Ketika dua pengguna aplikasi yang sama ini saling berdekatan atau berinteraksi, hape keduanya akan saling terkoneksi secara otomatis. Koneksi ini akan terekam dan datanya akan tersimpan di database cloud. Di situ akan tersimpan data, misalnya, Hape si A pernah terkoneksi dengan hape siapa saja. Pengiriman sinyal terjadi dalam interval waktu 5 menit.
Misalkan ternyata, si A dinyatakan positif terinfeksi virus Covid-19, dia bisa melaporkan statusnya melalui aplikasi coronavirus. Laporan si A akan terkirim ke database, selanjutnya sistem akan mengolah data dengan hape siapa saja hape si A pernah terkoneksi. Anggap saja misalnya, ternyata database mencatat, hape si A pernah terkoneksi dengan hape si B, C dan D. Berikutnya sistem akan mengirimkan notifikasi kepada hape B, C dan D, berupa ikon berbentuk kunci. Kode kunci itu berarti, ada kemungkinan si pemilik hape tertular virus.
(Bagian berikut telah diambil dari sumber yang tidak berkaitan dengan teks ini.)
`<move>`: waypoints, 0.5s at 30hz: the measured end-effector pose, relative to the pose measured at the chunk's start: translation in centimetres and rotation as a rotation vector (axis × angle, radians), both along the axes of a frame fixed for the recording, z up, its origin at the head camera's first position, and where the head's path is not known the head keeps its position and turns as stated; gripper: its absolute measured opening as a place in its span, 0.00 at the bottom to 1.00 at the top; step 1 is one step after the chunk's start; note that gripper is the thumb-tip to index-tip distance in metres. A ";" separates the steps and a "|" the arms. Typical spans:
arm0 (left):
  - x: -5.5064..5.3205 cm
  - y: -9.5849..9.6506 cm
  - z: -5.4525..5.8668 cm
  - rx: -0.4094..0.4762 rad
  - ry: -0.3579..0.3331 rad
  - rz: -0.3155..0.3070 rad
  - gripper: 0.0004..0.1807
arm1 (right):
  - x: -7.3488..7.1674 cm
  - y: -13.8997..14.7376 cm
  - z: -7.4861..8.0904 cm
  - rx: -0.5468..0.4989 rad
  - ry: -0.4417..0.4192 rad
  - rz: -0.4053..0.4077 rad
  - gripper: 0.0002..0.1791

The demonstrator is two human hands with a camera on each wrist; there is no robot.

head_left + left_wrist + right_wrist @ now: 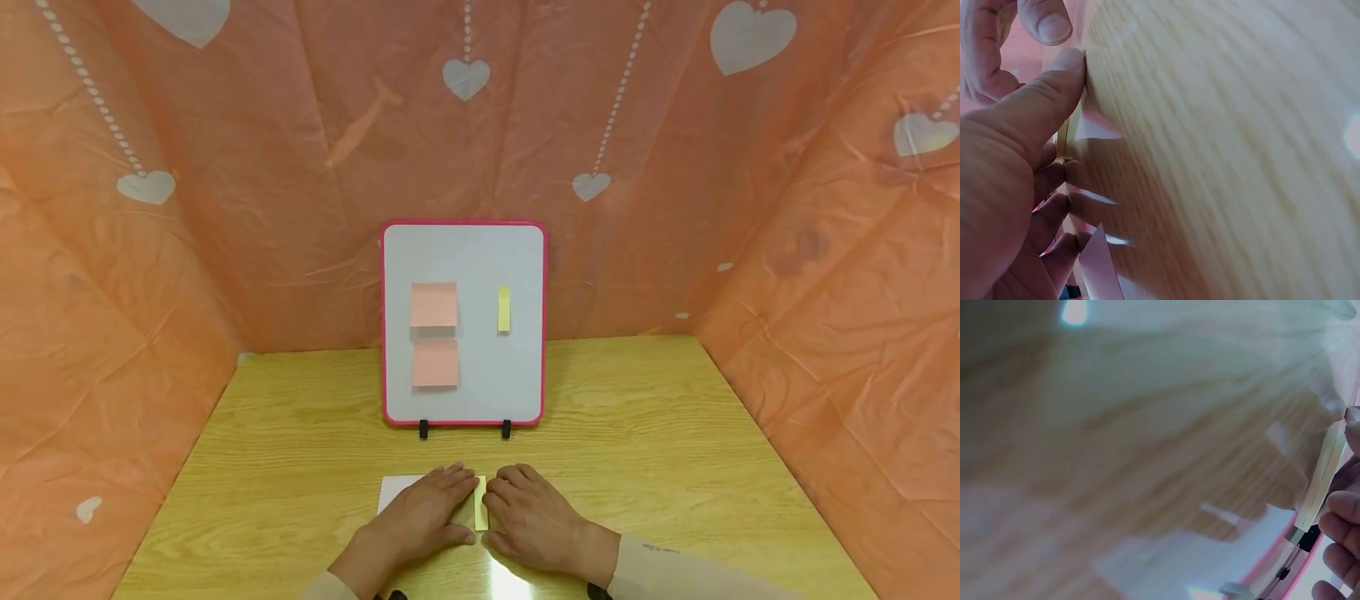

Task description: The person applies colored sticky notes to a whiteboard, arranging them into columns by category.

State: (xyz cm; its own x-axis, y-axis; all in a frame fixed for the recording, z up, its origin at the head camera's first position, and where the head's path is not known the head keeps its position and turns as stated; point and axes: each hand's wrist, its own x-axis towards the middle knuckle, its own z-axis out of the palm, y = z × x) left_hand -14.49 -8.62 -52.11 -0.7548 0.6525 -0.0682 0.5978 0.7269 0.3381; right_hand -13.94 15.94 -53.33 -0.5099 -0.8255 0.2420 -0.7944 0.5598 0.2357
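Observation:
A narrow yellow sticky-note strip [481,504] lies on the table between the two hands; the right wrist view shows the yellow strip [1322,478] from the side. To its left is my left hand [423,517], palm down with fingers extended, their tips and the thumb near the strip's left edge. Partly beneath that hand is a white sheet of paper [397,490], whose pale corner [1100,269] shows past the fingers. My right hand [536,521] rests at the strip's right side, fingers loosely bent, close against its edge. Whether the fingertips grip any of it is hidden.
Behind the hands, a pink-framed whiteboard [480,250] stands on black feet [423,429]. Two pink sticky notes [433,305] are stuck at its left, one yellow strip [504,309] at its right. Orange cloth [300,208] with hearts encloses the wooden table [637,417].

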 end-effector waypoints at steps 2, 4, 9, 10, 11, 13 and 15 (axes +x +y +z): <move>0.0 0.1 0.0 -0.004 -0.009 0.007 0.43 | 0.0 -0.1 0.0 0.006 0.007 0.002 0.23; -0.1 0.1 -0.1 -0.002 -0.015 0.009 0.43 | 0.0 -0.1 0.0 0.011 0.013 0.004 0.22; -0.2 0.0 -0.2 0.018 -0.012 0.001 0.43 | -0.1 -0.3 0.1 0.025 0.013 -0.002 0.23; -0.2 0.0 -0.2 0.023 -0.010 -0.002 0.43 | -0.1 -0.3 0.1 0.031 0.016 -0.004 0.24; -0.2 0.0 -0.2 0.023 -0.011 -0.002 0.44 | -0.1 -0.3 0.1 0.037 0.017 -0.007 0.24; -0.2 0.0 0.0 0.026 -0.018 -0.001 0.44 | -0.1 -0.3 0.2 0.044 0.018 -0.012 0.24; -0.1 0.0 0.1 0.028 -0.029 0.001 0.44 | -0.1 -0.4 0.2 0.049 0.017 -0.018 0.23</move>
State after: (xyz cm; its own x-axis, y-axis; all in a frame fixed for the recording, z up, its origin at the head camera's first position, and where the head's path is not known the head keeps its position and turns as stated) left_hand -14.63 -8.61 -52.05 -0.7534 0.6536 -0.0718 0.5867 0.7175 0.3754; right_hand -14.05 15.57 -53.16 -0.5214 -0.8270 0.2101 -0.7798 0.5618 0.2763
Dengan peringatan itu, si pemilik hape bisa segera memeriksakan diri, atau minimal melakukan isolasi mandiri sembari menunggu gejala yang muncul. Sementara di lain pihak, otoritas kesehatan, bisa menghubungi si pemilik hape dan memberi tahu langkah-langkah yang harus dilakukan. Sebagai catatan, data-data seperti nomor telepon, nama pemilik hape, tempat tinggal dan sebagainya, tak bisa diketahui oleh pengguna lainnya. Data-data tersebut hanya bisa diakses oleh otoritas kesehatan untuk keperluan pelacakan orang yang dicurigai tertular, dan sama sekali tak boleh dipublikasi.
Dengan cara kerja memanfaatkan teknologi untuk membangun jaringan contact tracing ini, dipastikan pihak berwenang akan semakin mudah melacak sebaran virus, dan melakukan penanganan secepatnya. Walau mungkin, untuk makin melengkapi pelacakan, metoda lama dengan mewawancarai pasien positif, tetap bisa dilakukan.
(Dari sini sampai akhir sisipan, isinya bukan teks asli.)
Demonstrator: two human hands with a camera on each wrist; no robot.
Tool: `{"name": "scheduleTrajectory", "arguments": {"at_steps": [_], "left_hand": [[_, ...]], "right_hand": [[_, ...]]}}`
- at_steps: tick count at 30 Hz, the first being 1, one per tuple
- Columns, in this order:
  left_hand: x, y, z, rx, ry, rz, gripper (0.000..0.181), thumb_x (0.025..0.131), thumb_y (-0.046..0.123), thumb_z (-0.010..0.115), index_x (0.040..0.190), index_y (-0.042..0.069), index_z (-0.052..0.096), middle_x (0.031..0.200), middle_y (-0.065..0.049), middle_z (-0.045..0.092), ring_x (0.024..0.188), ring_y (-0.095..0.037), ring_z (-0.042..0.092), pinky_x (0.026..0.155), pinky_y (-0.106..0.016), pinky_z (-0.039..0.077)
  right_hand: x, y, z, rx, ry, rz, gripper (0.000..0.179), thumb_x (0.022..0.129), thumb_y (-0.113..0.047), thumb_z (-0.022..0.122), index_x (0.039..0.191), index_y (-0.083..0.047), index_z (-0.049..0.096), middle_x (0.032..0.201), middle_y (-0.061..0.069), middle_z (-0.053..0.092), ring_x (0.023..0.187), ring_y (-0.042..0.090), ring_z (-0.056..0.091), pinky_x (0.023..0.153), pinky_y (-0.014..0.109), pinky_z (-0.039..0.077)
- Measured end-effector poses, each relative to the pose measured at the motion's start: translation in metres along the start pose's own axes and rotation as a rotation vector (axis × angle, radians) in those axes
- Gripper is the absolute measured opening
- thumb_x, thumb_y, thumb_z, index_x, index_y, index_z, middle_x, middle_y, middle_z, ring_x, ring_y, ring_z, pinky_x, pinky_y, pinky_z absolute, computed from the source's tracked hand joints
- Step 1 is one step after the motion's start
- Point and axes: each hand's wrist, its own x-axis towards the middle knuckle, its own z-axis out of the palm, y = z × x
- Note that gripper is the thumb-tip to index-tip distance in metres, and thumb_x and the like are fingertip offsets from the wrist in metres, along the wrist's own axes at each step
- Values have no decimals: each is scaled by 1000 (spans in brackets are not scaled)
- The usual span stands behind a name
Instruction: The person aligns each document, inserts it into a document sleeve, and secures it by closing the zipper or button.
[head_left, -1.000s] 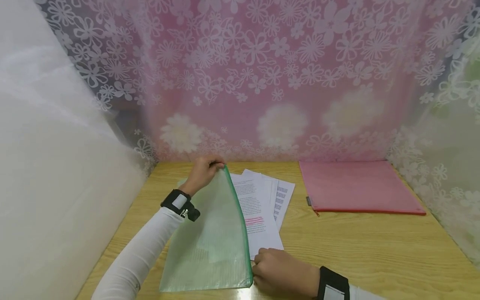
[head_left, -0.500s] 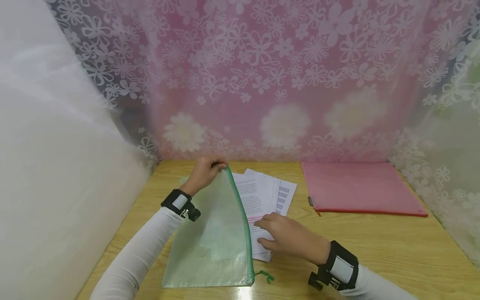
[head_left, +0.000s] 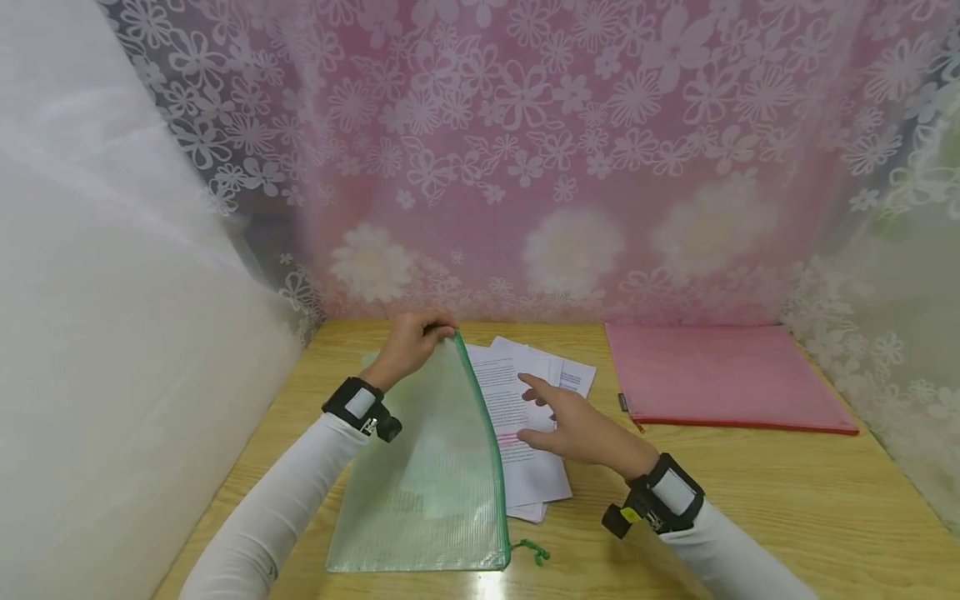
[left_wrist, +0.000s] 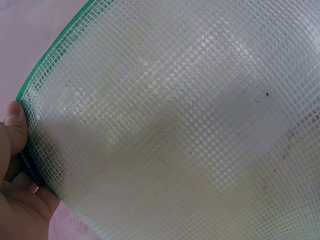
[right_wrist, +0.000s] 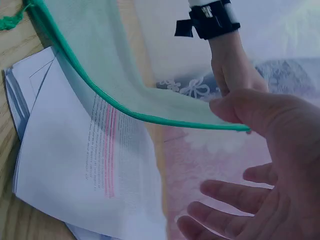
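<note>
A translucent green mesh zipper pouch (head_left: pixel 423 467) leans up from the table at the left, its green zipper edge facing right. My left hand (head_left: pixel 411 343) pinches the pouch's far top corner; in the left wrist view the thumb (left_wrist: pixel 16 127) lies on that corner beside a dark label. Printed sheets of paper (head_left: pixel 536 479), one with pink highlighted lines, lie fanned on the table, partly hidden behind the pouch. Over them hovers my right hand (head_left: pixel 577 421), thumb and fingers spread and holding nothing. The right wrist view shows its fingers (right_wrist: pixel 235 197) apart, beyond the papers' edge.
A pink zipper pouch (head_left: pixel 731 375) with a red zipper lies flat at the back right. From the green pouch's near corner trails a green zipper cord (head_left: pixel 534 550). Behind the wooden table (head_left: pixel 720 492) hangs a pink floral curtain (head_left: pixel 465 167), with a white sheet (head_left: pixel 135 292) at left.
My right hand has let go of the pouch's near zipper corner, then moved up and away over the papers, its fingers opening. The left hand keeps its pinch in place.
</note>
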Motion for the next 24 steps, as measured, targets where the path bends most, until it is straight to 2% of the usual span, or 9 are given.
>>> {"name": "scheduleTrajectory", "arguments": {"at_steps": [3, 6, 10, 14, 20, 24], "left_hand": [[-1, -2, 0, 2, 1, -4, 12, 96, 12, 71, 102, 6, 79, 96, -9, 78, 81, -17, 70, 70, -31, 57], [-1, -3, 1, 11, 1, -2, 12, 96, 12, 71, 102, 5, 78, 96, -9, 77, 80, -15, 69, 70, -29, 56], [-1, -3, 1, 5, 7, 11, 14, 96, 11, 71, 103, 2, 78, 95, -9, 77, 79, -16, 69, 69, -29, 55], [0, -2, 1, 2, 16, 23, 13, 96, 10, 71, 103, 1, 78, 95, -10, 77, 79, -17, 70, 68, -30, 56], [1, -1, 1, 24, 22, 15, 15, 97, 12, 70, 104, 2, 78, 95, -10, 78, 80, -17, 71, 68, -30, 57], [2, -1, 2, 28, 27, 14, 14, 97, 12, 70, 103, 2, 79, 95, -10, 78, 78, -16, 71, 67, -31, 56]], "right_hand": [[8, 11, 4, 100, -8, 51, 94, 93, -42, 75, 165, -14, 22, 154, 14, 50, 139, 38, 51, 106, 55, 50], [15, 22, 9, 171, -20, 90, 98, 92, -46, 75, 166, -16, 17, 161, 17, 42, 143, 41, 46, 109, 57, 47], [23, 30, 16, 230, -36, 127, 98, 93, -45, 74, 166, -16, 17, 160, 19, 42, 139, 39, 51, 105, 54, 51], [31, 34, 24, 273, -61, 128, 88, 95, -42, 72, 163, -11, 26, 152, 20, 51, 129, 34, 60, 97, 48, 56], [41, 38, 38, 301, -90, 58, 63, 99, -32, 68, 150, 0, 48, 134, 16, 66, 115, 28, 66, 92, 42, 56], [44, 37, 42, 311, -91, 22, 43, 100, -25, 65, 138, -4, 63, 123, 9, 72, 112, 24, 67, 91, 38, 55]]}}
Meski di atas kertas terlihat sangat menjanjikan efektivitasnya dalam mencegah penyebaran virus corona secara luas, namun sistem yang menurut keterangan kedua belah pihak baru akan diimplementasikan pada Mei mendatang ini, beberapa pihak masih melihat ada titik kelemahan di sistem ini.
Salah satunya adalah karena karakteristik koneksi Bluetooth sendiri yang mampu menembus halangan dinding. Bisa saja ada kasus begini, dua pengguna aplikasi secara jarak memang berdekatan, tetapi keduanya berada dalam ruangan berbeda,terpisah dinding. Bluetooth tetap bisa melakukan koneksi dan kedua hape masih bisa berkirim sinyal. Padahal, karena terhalang dinding, penularan tak mungkin terjadi. Cuma karena koneksi kedua hape itu sudah tercatat di data base, bisa saja sistem kemudian mengirim kode kunci, yang akhirnya membuat orang menjadi panik menyangka tertular virus.
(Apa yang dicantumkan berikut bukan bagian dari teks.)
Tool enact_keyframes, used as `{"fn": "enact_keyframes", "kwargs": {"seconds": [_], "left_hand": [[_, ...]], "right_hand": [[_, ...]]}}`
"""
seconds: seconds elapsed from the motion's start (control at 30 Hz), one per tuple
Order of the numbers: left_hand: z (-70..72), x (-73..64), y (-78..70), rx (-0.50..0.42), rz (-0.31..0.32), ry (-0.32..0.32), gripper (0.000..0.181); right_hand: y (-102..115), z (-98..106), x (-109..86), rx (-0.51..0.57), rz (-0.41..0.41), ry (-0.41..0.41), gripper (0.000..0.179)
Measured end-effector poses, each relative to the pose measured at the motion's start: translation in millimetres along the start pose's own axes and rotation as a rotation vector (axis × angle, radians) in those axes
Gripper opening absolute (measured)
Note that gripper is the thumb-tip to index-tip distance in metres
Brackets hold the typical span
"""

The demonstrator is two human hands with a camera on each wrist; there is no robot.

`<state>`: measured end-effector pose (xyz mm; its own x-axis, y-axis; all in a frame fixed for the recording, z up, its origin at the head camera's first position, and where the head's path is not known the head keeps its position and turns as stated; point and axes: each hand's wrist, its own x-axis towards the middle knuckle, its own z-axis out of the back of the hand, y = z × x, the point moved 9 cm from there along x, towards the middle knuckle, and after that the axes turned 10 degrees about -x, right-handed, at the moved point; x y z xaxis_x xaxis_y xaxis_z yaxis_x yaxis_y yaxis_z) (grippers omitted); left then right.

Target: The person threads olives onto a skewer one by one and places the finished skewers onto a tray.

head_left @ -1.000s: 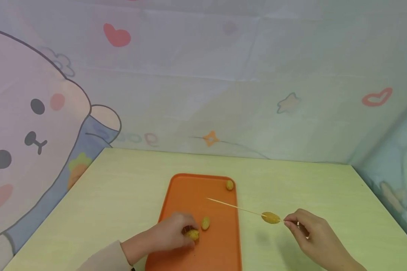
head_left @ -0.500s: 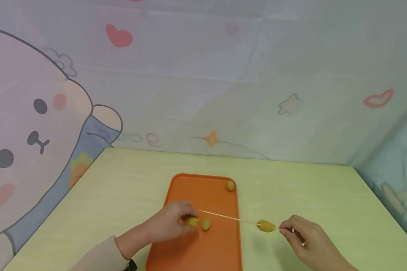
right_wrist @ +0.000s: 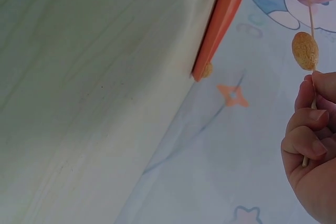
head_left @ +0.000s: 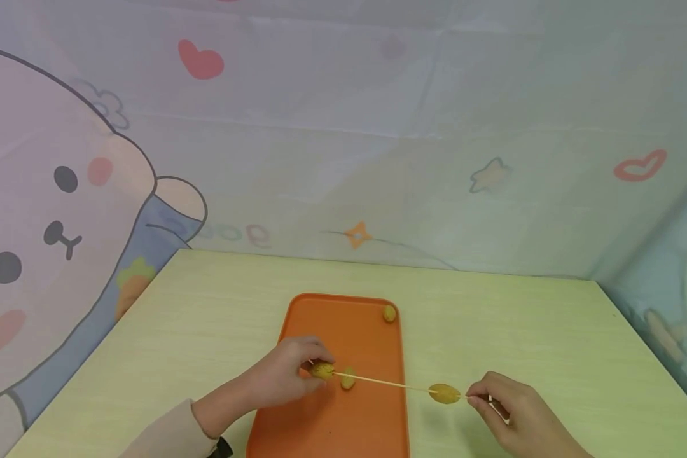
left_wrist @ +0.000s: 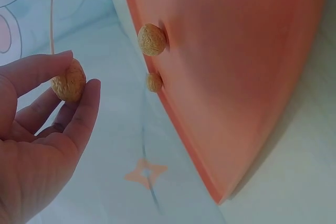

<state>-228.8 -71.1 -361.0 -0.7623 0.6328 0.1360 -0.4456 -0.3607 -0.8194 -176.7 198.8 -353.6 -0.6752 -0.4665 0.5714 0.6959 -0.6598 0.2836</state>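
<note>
Pinching a yellow nut (head_left: 322,371) between left hand (head_left: 289,372) fingertips above the orange tray (head_left: 320,426), meeting the skewer (head_left: 378,381) tip. Gripping the skewer's right end in the curled right hand (head_left: 506,416), one nut (head_left: 444,394) already threaded just beside those fingers. Lying on the tray: a loose nut (head_left: 348,378) near the skewer, another nut (head_left: 388,313) at the far right corner.

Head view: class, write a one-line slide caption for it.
Left hand pinches a yellow piece at the skewer tip; right hand holds the skewer.
</note>
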Motion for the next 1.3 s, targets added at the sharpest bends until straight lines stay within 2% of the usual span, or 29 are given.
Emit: {"fn": "enact_keyframes", "kwargs": {"seconds": [0.2, 0.33, 0.7, 1.3], "left_hand": [[-2.5, -0.5, 0.6, -0.013, 0.01, -0.01, 0.022], [-3.8, -0.1, -0.8, -0.027, -0.014, -0.014, 0.022], [-6.7, -2.1, -3.6, -0.106, -0.008, -0.009, 0.023], [-12.1, -0.3, -11.3, -0.072, -0.044, -0.001, 0.026]], "right_hand": [[-1.2, -1.6, -1.1, -0.015, 0.0, 0.0, 0.038], [-0.7, -2.3, -0.8, -0.022, 0.002, -0.001, 0.037], [0.2, -1.8, -0.5, -0.021, -0.007, 0.007, 0.037], [5.8, -2.3, 0.2, 0.025, -0.016, 0.012, 0.037]]}}
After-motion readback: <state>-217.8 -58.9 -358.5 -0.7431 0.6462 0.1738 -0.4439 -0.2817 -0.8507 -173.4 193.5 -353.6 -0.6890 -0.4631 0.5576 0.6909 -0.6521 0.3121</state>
Sistem ini juga mensyaratkan pengguna hape mengunduh dan menggunakan aplikasi yang sama –untuk itulah Google dan Apple berkoordinasi dengan otoritas kesehatan, untuk menentukan aplikasi mana yang akan dipakai secara resmi. Dan senyampang menggunakan koneksi Bluetooth yang jangkauannya pendek, sistem ini tak akan efektif pada area dengan tingkat konektivitas rendah.